Strona:Wybór pism Mieczysława Romanowskiego Tom I.djvu/124

Ta strona została uwierzytelniona.

Kiedy Sącz będzie i tak uwolniony?
A wiecie wy też, co się w Krośnie stało?
Tam Wojniłowicz wziął załogę całą[1],
Zabił Prackiego i tu się już zbliża.
A czy wy wiecie o wieściach ze Spiża?
Tam nasz Starosta formuje piechotę,
A pan Kochowski[2] będzie wieść tę rotę.
A Wąsowicze, a chłopów drużyna?
Wszystkie te wieści mam od Aryanina:
Tak! — lecz ja zwykłem chować wieści zawsze,
Aż chwile dla nich staną się łaskawsze.
Teraz, gdy rzecz ma taki słuszny powód,
Podaję jako rady mojej dowód.“
„Słusznie Fryc mówi!“ — zawołali starzy.
A Bartek cały spłonął ogniem w twarzy,
Zgrzytnął, a potem pierś zacisnął silną:
„Oj!

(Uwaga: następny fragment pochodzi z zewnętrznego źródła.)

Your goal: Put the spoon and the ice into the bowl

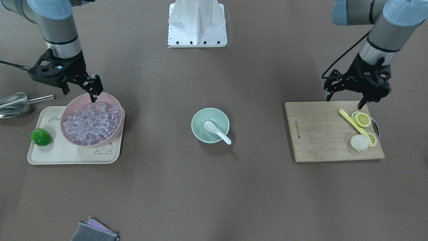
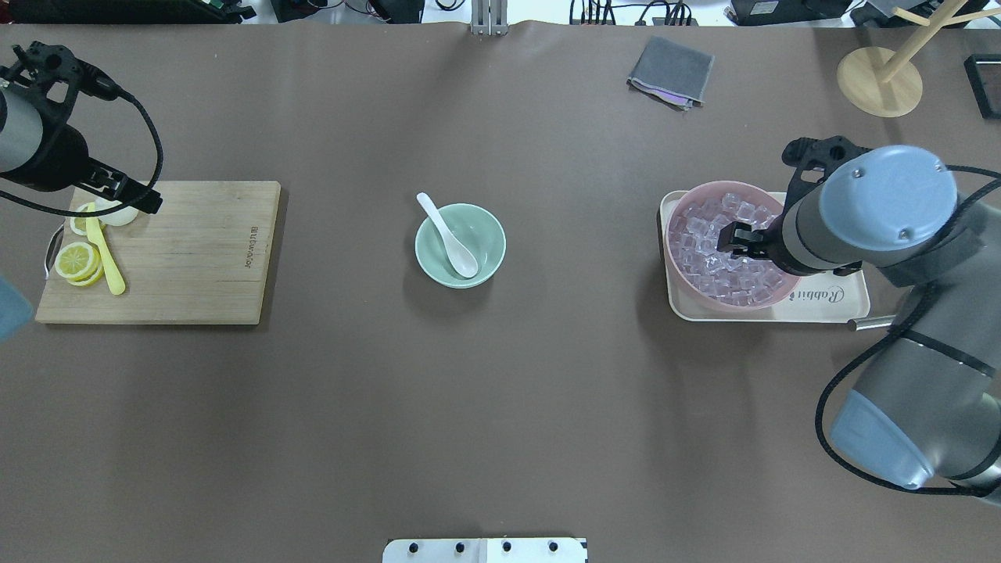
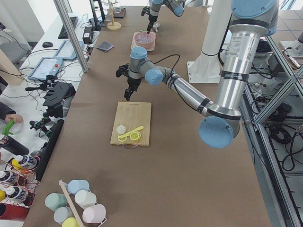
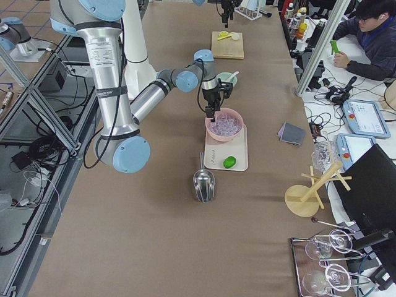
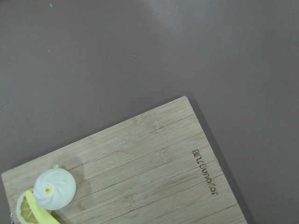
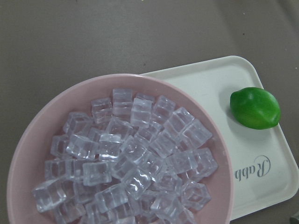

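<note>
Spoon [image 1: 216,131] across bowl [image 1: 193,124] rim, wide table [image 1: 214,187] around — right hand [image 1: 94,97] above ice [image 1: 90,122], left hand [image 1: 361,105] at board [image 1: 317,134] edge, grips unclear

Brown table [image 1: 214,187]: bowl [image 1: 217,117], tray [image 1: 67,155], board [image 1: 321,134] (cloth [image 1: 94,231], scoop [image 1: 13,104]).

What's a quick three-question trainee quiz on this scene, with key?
1. True or false: the spoon rests in the mint-green bowl.
2. The right gripper is above: A) the cutting board B) the pink bowl of ice C) the metal scoop.
3. Fill in: beside the pink bowl on the tray sits a green ___.
Key: 1 true; 2 B; 3 lime.
</note>
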Available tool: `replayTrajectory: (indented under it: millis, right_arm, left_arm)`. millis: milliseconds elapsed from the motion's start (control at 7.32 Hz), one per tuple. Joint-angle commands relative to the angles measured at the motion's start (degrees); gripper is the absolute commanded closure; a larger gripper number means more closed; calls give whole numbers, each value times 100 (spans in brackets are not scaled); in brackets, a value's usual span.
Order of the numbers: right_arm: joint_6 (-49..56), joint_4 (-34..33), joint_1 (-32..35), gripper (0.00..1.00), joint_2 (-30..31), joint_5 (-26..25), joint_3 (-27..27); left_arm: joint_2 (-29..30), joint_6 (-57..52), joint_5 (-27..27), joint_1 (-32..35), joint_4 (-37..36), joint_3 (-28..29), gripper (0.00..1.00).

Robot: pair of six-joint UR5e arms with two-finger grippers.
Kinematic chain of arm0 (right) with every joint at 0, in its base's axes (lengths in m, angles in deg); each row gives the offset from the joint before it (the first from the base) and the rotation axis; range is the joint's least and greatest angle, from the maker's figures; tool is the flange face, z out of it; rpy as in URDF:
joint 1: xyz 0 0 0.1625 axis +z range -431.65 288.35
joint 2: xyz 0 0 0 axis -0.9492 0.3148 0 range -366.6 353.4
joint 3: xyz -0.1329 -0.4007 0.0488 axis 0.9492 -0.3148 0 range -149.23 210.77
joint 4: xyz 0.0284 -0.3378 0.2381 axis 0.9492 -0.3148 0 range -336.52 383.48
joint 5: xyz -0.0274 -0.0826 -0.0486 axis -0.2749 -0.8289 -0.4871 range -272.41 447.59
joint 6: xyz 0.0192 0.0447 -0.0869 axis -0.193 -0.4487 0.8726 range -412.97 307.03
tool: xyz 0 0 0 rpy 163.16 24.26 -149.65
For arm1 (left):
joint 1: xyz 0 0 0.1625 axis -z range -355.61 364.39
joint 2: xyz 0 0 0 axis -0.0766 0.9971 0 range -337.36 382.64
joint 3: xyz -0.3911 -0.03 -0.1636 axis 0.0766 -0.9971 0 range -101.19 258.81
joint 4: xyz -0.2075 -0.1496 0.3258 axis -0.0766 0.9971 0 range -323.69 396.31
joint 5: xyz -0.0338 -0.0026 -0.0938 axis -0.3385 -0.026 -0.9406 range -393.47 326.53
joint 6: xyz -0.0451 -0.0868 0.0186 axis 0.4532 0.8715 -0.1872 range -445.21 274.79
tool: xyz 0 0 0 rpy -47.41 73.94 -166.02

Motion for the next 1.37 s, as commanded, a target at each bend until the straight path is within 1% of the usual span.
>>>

Boże — jęknął — toż to im nie pilno!“
I na ramiona, gniewny, rzucił odzież,
Wyszedł, a za nim wyszła wszystka młodzież,
Gniewna i chmurna i pełna płomieni.
Wyszedłszy z Bartkiem, szeptali coś w sieni,
I wnet cechowi ani się spostrzegli,
Jako się młodzi po mieście rozbiegli.
A tam za stołem jeszcze Gil z ławnikiem
I Jacek spory toczył z korzennikiem
O bój; Stanisław niedługo już bawił,
Poszedł za Bartkiem i resztę zostawił.




ODKRYCIE.

Już północ, ogień w kominku się żarzy;
Basia usiadła, pogląda i marzy.

  1. Wojniłowicz, porucznik hussaryi hetmańskiej, konsystujący w Przemyślu, dowiedziawszy się o łupiestwach Prackiego w Krośnie, który z Dominikanina stał się stronnikiem Szwedów i dla nich w Krośnie werbunek założył, wpadł tam z chorągwią wojewody Czernichowskiego, ludzi Prackiego zabrał w niewolę, samego zaś, wyciągnionego z za pieca, kazał rozstrzelać. (P. P.)
  2. Felicyan Kochowski, brat poety—kronikarza, był rotmistrzem piechoty nawojowskiej. (P. P.)